Monday, July 19, 2010

The Election

Editor's Note: The following is a sermonic excerpt from Mike Nafziger, youth pastor.

I was recently at the zoo with a friend. After we saw the cutest baby giraffe in the entire world, we went to see the rhinoceroses. As we approached, we noticed the oppressive smell coming from their pen. We looked out and saw three rhinos laying down almost completely submerged in mud and filth, trying to avoid the heat. The person I was with said, “Oh, these guys are kind of cute!” I said, “Cute? No! This is so sad! It’s 95 degrees out here and these rhinos are laying here in the mud and in their own feces and are getting attacked by flies! This is disgusting! And the saddest part of all?

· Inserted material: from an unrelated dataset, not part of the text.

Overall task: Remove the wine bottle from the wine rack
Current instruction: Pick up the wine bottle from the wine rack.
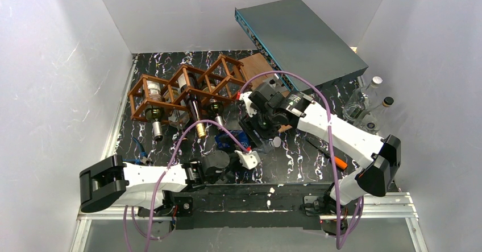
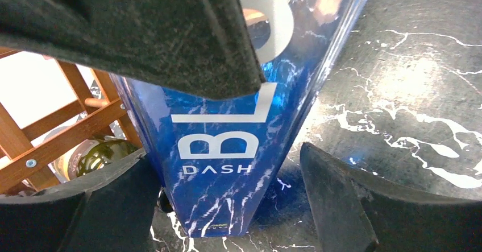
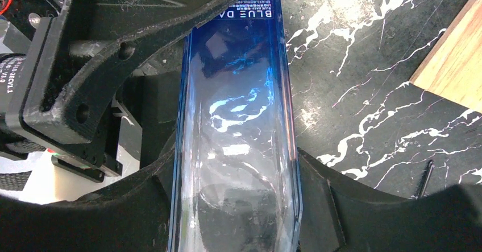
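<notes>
Gripping a blue, straight-sided glass wine bottle (image 3: 236,121), the right gripper (image 3: 236,169) has both black fingers pressed against 2 opposite sides of it. The glass is glossy and translucent, with white printed lettering. The left gripper (image 2: 224,155) is spread wide, its 2 dark, matte fingers straddling the same bottle with a clear gap on 1 side, so it clamps nothing. The bottle is off the wine rack (image 1: 182,87), held just in front of it over the black, white-veined marble-pattern table (image 1: 295,155). The rack is a reddish-brown lattice of thin wooden bars fixed with screws, forming diamond cells. It holds 3 other bottles (image 1: 152,101), necks toward the arms, 1 with a silver cap (image 1: 157,131) and 1 with a gold cap (image 1: 202,130). At the back are 1 flat pale wooden board (image 1: 256,64) and 1 smooth grey box (image 1: 304,38), tilted. At the right stand 2 clear glass bottles (image 1: 366,95).
</notes>
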Controlling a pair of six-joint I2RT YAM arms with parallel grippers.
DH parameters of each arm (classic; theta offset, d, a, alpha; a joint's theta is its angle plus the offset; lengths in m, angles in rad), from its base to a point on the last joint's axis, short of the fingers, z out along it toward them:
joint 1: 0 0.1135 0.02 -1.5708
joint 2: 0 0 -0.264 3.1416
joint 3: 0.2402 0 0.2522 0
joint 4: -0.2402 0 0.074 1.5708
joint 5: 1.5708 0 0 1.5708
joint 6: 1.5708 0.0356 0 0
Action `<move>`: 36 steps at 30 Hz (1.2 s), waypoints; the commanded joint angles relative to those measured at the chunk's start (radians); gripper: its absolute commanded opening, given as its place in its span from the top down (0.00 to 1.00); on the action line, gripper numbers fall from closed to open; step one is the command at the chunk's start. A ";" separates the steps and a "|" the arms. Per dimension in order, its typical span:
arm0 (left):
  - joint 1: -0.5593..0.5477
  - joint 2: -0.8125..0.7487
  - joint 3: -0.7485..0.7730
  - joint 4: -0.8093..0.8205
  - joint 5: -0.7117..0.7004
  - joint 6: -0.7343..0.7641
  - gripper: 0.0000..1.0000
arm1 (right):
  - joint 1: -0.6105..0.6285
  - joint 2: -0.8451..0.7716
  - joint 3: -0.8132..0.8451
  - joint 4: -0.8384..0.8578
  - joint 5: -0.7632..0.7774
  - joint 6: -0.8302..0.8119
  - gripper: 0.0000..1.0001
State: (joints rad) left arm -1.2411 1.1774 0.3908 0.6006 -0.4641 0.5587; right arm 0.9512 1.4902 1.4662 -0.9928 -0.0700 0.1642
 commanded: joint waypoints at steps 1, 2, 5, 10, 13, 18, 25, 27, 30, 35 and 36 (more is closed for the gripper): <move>-0.008 0.011 0.030 0.053 -0.079 0.006 0.19 | -0.016 -0.015 0.073 0.087 -0.081 0.025 0.99; -0.008 0.015 0.030 0.057 -0.087 0.008 0.22 | -0.018 -0.016 0.070 0.088 -0.082 0.026 0.99; -0.008 0.032 0.033 0.076 -0.102 0.016 0.39 | -0.027 -0.015 0.064 0.091 -0.093 0.032 0.99; -0.008 0.047 0.040 0.084 -0.090 0.012 0.75 | -0.040 -0.011 0.057 0.095 -0.112 0.037 0.99; -0.008 0.038 0.034 0.083 -0.074 -0.001 0.92 | -0.047 -0.013 0.048 0.104 -0.113 0.036 0.99; -0.008 -0.003 0.009 0.082 -0.051 -0.031 1.00 | -0.049 -0.019 0.037 0.115 -0.091 0.028 0.58; -0.008 -0.034 -0.016 0.080 -0.032 -0.066 1.00 | -0.051 -0.023 0.041 0.121 -0.080 0.012 0.13; -0.008 -0.040 -0.022 0.080 -0.030 -0.073 1.00 | -0.051 -0.024 0.044 0.120 -0.077 0.007 0.08; -0.007 -0.046 -0.030 0.080 -0.026 -0.079 1.00 | -0.051 -0.027 0.052 0.120 -0.072 0.001 0.03; -0.008 -0.062 -0.040 0.077 -0.021 -0.089 1.00 | -0.051 -0.032 0.087 0.110 -0.035 -0.023 0.02; -0.008 -0.065 -0.042 0.076 -0.019 -0.093 1.00 | -0.051 -0.034 0.104 0.106 -0.020 -0.029 0.02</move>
State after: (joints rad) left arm -1.2442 1.1526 0.3656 0.6327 -0.5129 0.5442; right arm 0.9039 1.4910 1.4837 -0.9096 -0.1287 0.1688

They like it!” I thought to myself that if I could speak rhino and went and told them that they didn’t have to live in their own filth anymore; that they could get up out of the mud and the zookeeper would give them a nice cool hose down and let them live in the grassy area; if the rhinos were offered this opportunity, they wouldn’t take it. They were drawn to the filth. They desired the filth. The filth was comfortable to them, and in their filth they were never forced to think about the oppressive heat facing them outside. Brothers and Sisters, the same is true for us! On our own, we are drawn to our sinful nature. It is comfortable for us, it is all we know. This is what Paul is talking about when he says in Romans 7, “Wretched man that I am! Who will deliver me from this body of death?” But then there is hope: “Thanks be to God through Jesus Christ our Lord.” We have no means on our own to rid ourselves of the filth that we love to wallow in. But thanks be to God that even before the foundation of the world he chose us through Christ to be holy and blameless before him in love. “By grace we have been saved.” Only after Christ opens our eyes and our hearts can we see our sinful flesh for what it is, a pit of rhino dung. It is on this basis that we should read the rest of Ephesians 1, and in this understanding the promises of God become even more praiseworthy and awe-inspiring.